**What to work on**
For the data below, give again exactly the lines from the one containing "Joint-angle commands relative" through the one containing "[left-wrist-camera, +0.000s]", both ends included, and no others.
_ _ _
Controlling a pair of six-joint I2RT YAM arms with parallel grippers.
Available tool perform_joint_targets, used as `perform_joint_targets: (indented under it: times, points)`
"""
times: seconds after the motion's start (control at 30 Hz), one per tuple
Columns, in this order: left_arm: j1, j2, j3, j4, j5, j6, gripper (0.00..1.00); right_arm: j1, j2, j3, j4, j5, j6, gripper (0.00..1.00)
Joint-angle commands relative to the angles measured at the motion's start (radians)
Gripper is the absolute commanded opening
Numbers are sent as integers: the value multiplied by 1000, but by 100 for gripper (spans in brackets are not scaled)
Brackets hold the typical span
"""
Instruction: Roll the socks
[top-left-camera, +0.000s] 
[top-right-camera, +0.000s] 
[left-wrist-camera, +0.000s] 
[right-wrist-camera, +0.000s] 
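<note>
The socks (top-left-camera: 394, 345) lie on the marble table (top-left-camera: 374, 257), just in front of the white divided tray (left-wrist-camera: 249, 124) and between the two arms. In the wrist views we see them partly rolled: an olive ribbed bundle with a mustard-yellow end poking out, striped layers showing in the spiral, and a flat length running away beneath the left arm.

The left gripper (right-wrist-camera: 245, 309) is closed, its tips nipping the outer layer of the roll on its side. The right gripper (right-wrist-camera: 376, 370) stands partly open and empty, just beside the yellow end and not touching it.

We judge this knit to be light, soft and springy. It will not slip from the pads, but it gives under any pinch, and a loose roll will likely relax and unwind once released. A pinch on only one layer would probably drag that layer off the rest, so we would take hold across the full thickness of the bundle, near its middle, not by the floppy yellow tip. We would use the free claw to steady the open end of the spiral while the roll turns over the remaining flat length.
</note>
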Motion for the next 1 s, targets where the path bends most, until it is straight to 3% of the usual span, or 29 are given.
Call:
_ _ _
**Solution for this exercise**
Joint-angle commands relative to the angles measured at the motion's start (radians)
Gripper is the absolute commanded opening
Numbers are sent as integers: the value multiplied by 1000, but by 100 for gripper (spans in brackets are not scaled)
Brackets hold the typical span
"""
Instruction: Roll the socks
[top-left-camera, +0.000s] 
[top-right-camera, +0.000s] 
[left-wrist-camera, +0.000s] 

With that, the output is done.